*GOAL OF THE EXERCISE*. A verbatim reproduction of the lines below, from the line containing "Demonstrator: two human" through the line containing "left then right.", both ends included, is the whole required output.

*DATA EXTRACT*.
● ● ● ●
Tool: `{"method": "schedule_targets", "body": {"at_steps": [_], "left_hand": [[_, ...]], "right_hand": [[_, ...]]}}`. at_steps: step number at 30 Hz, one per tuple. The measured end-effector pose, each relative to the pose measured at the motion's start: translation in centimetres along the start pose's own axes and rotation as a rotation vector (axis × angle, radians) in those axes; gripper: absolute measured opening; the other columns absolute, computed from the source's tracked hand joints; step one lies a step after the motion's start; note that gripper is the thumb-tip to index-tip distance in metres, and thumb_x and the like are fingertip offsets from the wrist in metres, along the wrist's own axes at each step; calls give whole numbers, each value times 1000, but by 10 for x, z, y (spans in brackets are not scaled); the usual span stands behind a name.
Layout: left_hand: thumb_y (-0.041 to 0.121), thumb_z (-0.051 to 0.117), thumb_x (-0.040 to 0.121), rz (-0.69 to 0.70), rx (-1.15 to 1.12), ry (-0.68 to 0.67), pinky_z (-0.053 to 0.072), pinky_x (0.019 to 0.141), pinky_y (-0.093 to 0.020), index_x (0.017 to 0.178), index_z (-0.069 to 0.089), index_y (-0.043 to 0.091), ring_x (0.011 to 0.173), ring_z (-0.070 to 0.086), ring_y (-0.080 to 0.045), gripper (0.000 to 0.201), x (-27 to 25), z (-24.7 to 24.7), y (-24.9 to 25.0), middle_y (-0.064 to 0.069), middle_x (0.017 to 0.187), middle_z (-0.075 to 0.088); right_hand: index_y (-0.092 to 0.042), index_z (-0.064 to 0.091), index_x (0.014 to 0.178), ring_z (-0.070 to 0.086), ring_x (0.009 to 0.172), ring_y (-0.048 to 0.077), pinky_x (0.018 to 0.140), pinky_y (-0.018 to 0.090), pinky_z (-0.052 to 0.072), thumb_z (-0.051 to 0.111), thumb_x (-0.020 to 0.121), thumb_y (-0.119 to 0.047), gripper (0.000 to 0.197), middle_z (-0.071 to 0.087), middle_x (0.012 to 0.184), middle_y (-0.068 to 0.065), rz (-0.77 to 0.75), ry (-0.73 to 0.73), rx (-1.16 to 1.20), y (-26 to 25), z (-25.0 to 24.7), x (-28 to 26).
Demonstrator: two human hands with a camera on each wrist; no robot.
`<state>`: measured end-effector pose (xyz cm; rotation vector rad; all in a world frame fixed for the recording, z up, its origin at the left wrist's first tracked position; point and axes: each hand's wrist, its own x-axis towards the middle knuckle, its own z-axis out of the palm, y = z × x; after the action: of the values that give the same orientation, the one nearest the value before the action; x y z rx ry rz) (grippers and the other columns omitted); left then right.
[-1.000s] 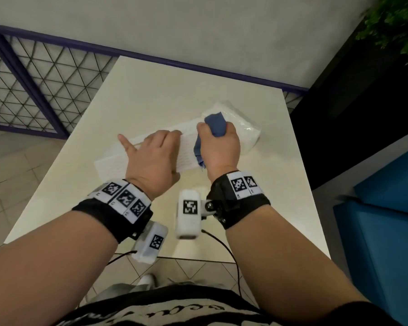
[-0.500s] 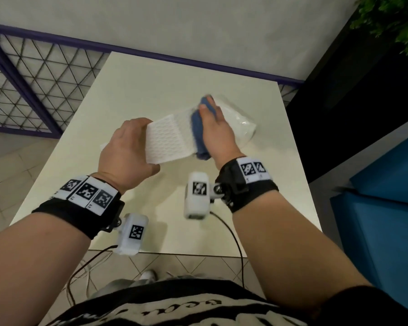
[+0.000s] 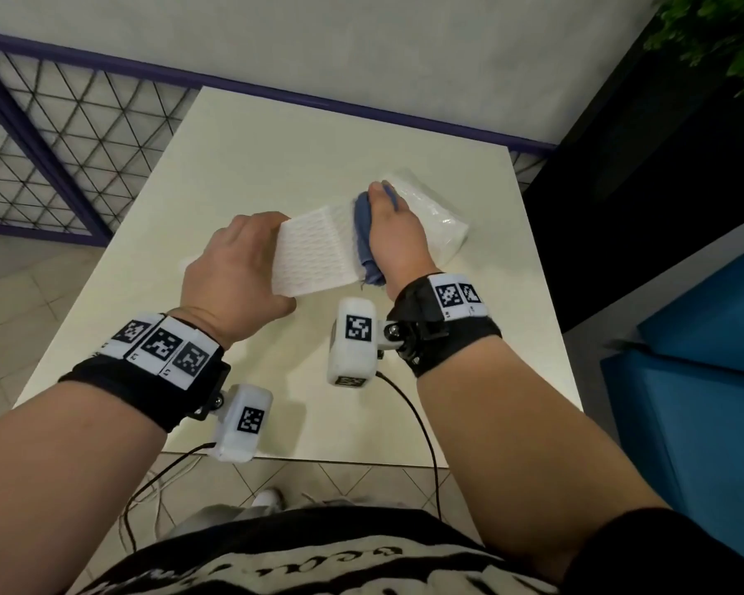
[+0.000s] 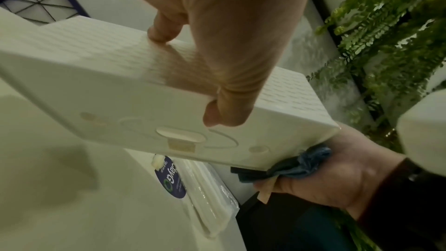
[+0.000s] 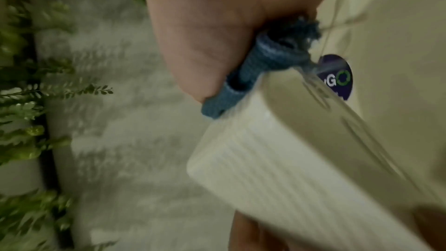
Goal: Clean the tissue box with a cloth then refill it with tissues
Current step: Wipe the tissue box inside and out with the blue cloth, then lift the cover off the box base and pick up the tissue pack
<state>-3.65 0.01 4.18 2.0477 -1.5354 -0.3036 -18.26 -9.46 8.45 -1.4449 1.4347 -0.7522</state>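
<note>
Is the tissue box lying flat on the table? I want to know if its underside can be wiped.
No, the left hand holds the tissue box lifted and tilted above the table.

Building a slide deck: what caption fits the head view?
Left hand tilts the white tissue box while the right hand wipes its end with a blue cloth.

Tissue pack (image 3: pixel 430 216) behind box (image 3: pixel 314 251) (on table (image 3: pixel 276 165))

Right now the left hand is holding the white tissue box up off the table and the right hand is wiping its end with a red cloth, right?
Nearly. The cloth is blue, not red; the head view shows it. The rest holds: the left hand holds the white tissue box off the table, and the right hand wipes its end.
</note>
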Motion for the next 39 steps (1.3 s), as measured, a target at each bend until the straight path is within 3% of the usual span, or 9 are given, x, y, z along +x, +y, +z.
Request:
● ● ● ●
*RESPONSE TO THIS TASK*.
Demonstrator: two human hands with a camera on each wrist; no robot.
`<state>`: measured end-effector pose (xyz cm; rotation vector rad; all in a world frame fixed for the recording, z up, its origin at the left wrist's first tracked position; point and axes: each hand's wrist, its own x-axis towards the middle knuckle, its own z-axis out of the palm, y = z × x; after the action: of the values that give the same orientation, the one nearest the value before the action; x y z rx ry rz) (grippers and the other columns omitted); left then right.

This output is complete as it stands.